Start of Block
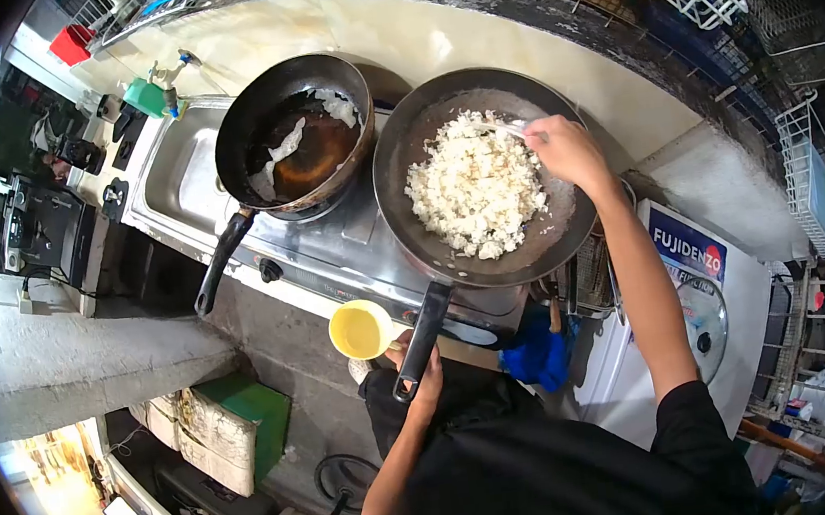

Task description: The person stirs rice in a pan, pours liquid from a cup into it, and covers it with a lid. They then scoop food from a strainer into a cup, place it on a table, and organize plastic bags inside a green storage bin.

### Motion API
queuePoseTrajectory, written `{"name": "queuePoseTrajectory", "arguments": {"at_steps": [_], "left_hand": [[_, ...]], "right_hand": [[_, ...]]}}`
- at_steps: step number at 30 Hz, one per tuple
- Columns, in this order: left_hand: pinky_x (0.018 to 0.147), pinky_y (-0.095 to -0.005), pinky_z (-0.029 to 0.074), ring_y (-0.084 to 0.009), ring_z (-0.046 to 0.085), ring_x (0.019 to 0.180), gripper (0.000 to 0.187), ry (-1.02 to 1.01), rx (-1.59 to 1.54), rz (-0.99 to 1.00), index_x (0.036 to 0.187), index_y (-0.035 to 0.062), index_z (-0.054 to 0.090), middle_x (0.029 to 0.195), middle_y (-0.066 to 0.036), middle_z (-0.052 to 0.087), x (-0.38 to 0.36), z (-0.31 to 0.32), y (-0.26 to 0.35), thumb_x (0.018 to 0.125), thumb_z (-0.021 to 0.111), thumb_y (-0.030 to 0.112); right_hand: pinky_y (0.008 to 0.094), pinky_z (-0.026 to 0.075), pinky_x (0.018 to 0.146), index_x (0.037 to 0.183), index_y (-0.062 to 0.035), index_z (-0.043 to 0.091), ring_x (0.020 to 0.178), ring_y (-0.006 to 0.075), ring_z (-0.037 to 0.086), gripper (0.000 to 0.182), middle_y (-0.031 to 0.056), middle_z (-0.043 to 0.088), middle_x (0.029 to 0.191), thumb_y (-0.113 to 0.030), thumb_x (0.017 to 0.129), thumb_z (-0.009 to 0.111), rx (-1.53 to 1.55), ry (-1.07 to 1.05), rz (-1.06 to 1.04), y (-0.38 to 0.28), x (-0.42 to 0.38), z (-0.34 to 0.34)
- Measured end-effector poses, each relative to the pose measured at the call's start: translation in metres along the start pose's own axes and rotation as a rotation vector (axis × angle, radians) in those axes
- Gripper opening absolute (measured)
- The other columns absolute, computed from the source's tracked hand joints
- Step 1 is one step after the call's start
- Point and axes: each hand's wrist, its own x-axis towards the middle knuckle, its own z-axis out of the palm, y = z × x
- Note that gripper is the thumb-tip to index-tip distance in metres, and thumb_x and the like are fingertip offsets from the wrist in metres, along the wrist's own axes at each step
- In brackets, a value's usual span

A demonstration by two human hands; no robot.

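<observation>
My left hand (427, 379) is closed at the black handle (426, 336) of the wide frying pan (402, 208), with a yellow cup (361, 329) held by its short pale grip at the same place. The cup is tilted toward me, and its inside shows. White rice (477, 185) lies loose and crumbly in the middle of the pan. Over the pan's right side, my right hand (565, 148) grips a pale, thin-handled spoon (510, 128), whose far end is sunk in the rice.
A second dark pan (294, 134) with white scraps and brown residue sits on the stove (360, 233) to the left. Beyond it is a steel sink (184, 171) with a tap (174, 76). A glass lid (704, 327) lies on the white appliance at right.
</observation>
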Motion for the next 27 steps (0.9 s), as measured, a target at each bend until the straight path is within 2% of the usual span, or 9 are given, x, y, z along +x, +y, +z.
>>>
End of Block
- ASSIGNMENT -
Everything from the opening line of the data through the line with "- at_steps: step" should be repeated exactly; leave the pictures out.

- RESPONSE BOX -
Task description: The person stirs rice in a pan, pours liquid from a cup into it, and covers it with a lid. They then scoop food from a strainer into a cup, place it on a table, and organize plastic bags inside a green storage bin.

### Motion API
queuePoseTrajectory, written `{"name": "queuePoseTrajectory", "arguments": {"at_steps": [_], "left_hand": [[_, ...]], "right_hand": [[_, ...]]}}`
- at_steps: step number at 30 Hz, one per tuple

Work on the exercise is now concluded.